La primera Constitución que vio la luz en el Concilio Vaticano II fue la “Sacrosanctum Concilium”, que fue aprobada el 4 de diciembre de 1963 por 2.158 votos a favor y solo cuatro en contra, lo que da idea de la casi unanimidad con que los padres conciliares fueron conscientes de la necesidad de impulsar, y para ello reformar, la liturgia en la Iglesia.
Fue también lo más visible para los fieles, a los que se dio mucha mayor participación en las ceremonias, particularmente en la misa, comenzando por el hecho de que pudiera ser celebrada en lengua vernácula, lo que la hacía más inteligible.
Recuerdo haber visto en mi infancia a algunas personas que durante la misa rezaban el rosario, sin duda con la mejor buena voluntad. La dificultad del latín era obvia, aún siendo el idioma oficial de la Iglesia, el que durante muchos siglos ha sido vínculo entre personas de culturas muy distintas. Como curiosidad, durante la celebración del Concilio aparecieron en “L’Osservatore Romano” anuncios de servicios de taxi, ¡en latín!
La reforma se manifestó también en la disposición del altar cara al pueblo, en una mayor importancia a las lecturas bíblicas, en la participación de seglares en las ceremonias, en cambios en el misal, en las posturas de los fieles, en la posibilidad de la comunión bajo las dos especies en algunos casos, en las concelebraciones, en el gesto fraterno de la paz…

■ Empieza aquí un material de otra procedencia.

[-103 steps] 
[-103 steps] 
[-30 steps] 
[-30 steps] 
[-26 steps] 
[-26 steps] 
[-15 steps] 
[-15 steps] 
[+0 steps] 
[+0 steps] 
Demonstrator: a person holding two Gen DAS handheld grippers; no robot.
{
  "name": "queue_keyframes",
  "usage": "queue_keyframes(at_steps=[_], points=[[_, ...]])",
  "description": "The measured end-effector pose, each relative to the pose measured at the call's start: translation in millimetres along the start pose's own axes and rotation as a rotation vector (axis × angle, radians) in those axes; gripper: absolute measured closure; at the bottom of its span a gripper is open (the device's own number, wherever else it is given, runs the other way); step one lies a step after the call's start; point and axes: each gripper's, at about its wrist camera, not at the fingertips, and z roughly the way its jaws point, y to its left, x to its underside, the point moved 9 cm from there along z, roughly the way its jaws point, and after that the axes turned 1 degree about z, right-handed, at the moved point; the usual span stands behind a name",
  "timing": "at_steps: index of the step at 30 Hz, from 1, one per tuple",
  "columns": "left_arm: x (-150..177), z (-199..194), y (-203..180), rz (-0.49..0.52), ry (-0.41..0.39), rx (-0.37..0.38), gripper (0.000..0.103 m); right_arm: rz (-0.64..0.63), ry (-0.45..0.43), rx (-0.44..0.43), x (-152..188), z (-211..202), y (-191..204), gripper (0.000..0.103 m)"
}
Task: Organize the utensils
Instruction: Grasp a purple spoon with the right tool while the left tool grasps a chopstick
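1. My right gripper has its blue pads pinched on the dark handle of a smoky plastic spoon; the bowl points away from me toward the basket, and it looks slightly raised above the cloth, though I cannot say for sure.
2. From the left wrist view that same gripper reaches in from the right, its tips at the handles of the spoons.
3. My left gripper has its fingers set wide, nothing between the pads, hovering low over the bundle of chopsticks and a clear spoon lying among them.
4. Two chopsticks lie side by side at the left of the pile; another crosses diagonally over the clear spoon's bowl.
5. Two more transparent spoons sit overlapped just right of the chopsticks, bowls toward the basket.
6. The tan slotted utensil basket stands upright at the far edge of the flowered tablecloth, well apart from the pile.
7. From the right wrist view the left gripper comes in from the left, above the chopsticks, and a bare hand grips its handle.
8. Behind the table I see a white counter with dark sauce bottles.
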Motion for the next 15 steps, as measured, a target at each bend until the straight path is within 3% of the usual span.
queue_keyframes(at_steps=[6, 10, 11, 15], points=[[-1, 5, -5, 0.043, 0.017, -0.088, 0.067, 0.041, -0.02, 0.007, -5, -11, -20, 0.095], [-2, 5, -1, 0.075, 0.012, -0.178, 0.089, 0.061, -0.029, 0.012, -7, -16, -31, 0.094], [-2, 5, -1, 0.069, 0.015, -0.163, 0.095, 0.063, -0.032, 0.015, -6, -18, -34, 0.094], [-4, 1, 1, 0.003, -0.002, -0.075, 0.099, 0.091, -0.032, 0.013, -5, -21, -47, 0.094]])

“¡Nos han cambiado todo!”, decían algunas personas, pero la reforma tenía un sentido y no hubo cambios sustanciales, como no podía ser de otra manera. Muchas veces era una vuelta a los orígenes, otras era una necesidad didáctica y así fue aceptada para quienes entendieron “el espíritu de la liturgia”, tomando la expresión de un famoso libro de Romano Guardini.
Hubo quienes no entendieron los cambios y se rebelaron contra ellos y contra la autoridad del Papa, como el obispo Lefèbvre y sus seguidores. Los diversos pontífices han intentado por todos los medios, mediante un paciente diálogo, que no rompieran la unidad, tan importante, y aceptaran el Concilio y sus decisiones. En otro extremo, ha habido interpretaciones abusivas que han afectado a las fórmulas obligatorias de la misa, como las palabras de la Consagración, o a la recepción de sacramentos, como el de la Penitencia, cuya validez y necesidad confirmó el Concilio claramente.

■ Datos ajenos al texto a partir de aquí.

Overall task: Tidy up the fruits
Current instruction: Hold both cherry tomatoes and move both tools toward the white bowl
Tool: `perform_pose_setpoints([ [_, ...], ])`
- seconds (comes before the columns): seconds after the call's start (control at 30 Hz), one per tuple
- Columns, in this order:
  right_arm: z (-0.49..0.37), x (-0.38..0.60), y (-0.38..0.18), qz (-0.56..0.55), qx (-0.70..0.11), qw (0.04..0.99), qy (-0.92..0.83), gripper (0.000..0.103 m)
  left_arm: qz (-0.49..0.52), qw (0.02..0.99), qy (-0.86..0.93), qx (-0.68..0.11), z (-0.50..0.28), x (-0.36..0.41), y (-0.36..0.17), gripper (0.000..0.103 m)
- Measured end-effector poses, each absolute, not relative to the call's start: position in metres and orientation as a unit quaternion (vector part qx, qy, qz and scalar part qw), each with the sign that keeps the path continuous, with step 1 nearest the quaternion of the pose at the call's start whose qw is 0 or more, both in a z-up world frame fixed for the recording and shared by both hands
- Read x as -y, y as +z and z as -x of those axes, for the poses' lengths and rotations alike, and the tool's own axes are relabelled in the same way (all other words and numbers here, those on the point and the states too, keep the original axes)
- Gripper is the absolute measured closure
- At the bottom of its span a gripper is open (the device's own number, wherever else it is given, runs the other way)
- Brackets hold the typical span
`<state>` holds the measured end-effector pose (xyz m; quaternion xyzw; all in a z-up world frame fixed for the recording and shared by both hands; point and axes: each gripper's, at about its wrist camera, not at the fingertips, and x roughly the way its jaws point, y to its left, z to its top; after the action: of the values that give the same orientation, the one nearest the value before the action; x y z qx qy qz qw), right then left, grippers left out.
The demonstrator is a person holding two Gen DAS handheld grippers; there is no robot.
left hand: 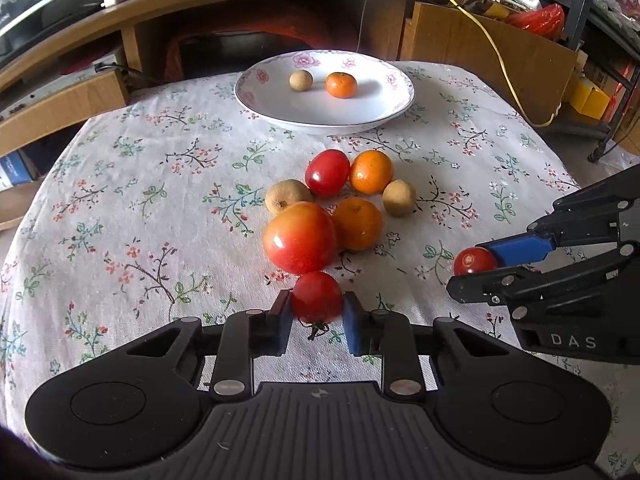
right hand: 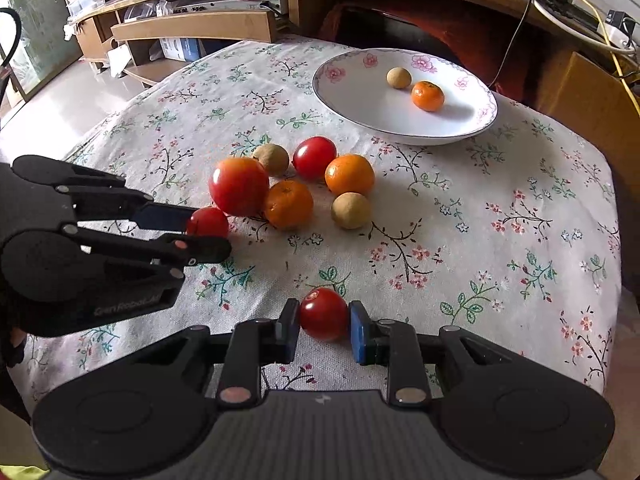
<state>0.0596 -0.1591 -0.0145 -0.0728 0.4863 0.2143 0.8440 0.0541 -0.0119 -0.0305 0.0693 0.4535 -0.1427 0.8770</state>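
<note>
Left gripper (left hand: 317, 312) clenched on a small tomato (left hand: 317, 297) at 6 o'clock of the fruit cluster (left hand: 332, 204), right gripper (right hand: 324, 328) clenched on another small tomato (right hand: 323, 314) near the worktop (right hand: 500, 240) front edge, plate (left hand: 280, 108) at 12 o'clock, bare cloth on both flanks.

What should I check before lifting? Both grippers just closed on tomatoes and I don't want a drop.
1. Left gripper pads on its tomato: ok.
2. Right gripper pads on its tomato: ok.
3. Left tomato clear of the big tomato: cannot tell, they look very close.
4. Plate has room beside the mandarin and longan: ok.
5. Grippers apart from each other: ok.
</note>
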Motion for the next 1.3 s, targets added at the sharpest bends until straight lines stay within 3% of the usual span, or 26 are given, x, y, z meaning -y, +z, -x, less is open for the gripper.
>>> perform_pose_setpoints([
  [0.37, -0.062, 0.160, -0.017, 0.072, -0.489, 0.841, 0.218, 0.077, -0.079, 0.880, -0.141, -0.447, -0.054, 0.015, -0.034, 0.057],
  [0.47, -0.061, 0.159, -0.018, 0.080, -0.490, 0.839, 0.222, 0.076, -0.082, 0.879, -0.141, -0.448, -0.054, 0.016, -0.033, 0.058],
  [0.63, -0.060, 0.156, -0.018, 0.090, -0.487, 0.840, 0.220, 0.077, -0.081, 0.877, -0.142, -0.453, -0.052, 0.016, -0.031, 0.069],
  [1.3, -0.060, 0.162, -0.007, 0.072, -0.481, 0.847, 0.217, 0.077, -0.056, 0.880, -0.157, -0.446, -0.046, 0.018, -0.019, 0.070],
])
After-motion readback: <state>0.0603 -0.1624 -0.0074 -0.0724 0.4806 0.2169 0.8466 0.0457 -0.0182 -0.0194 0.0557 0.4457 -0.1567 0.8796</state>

La intención del Vaticano II, confirmada por los hechos, fue que se fomentara la participación de los fieles, que hubiera una mejor comprensión de la palabra de Dios y que la centralidad de las devociones la ocuparan Cristo y el misterio pascual. En este sentido siempre podremos progresar, sin despreciar la riqueza acumulada por la Iglesia durante toda su historia en oraciones, cantos y gestos de adoración, que siempre serán actuales.
La liturgia es un verdadero tesoro y es muy significativa la atención que le dedicó el Concilio, que se plasmó en una de sus cuatro Constituciones.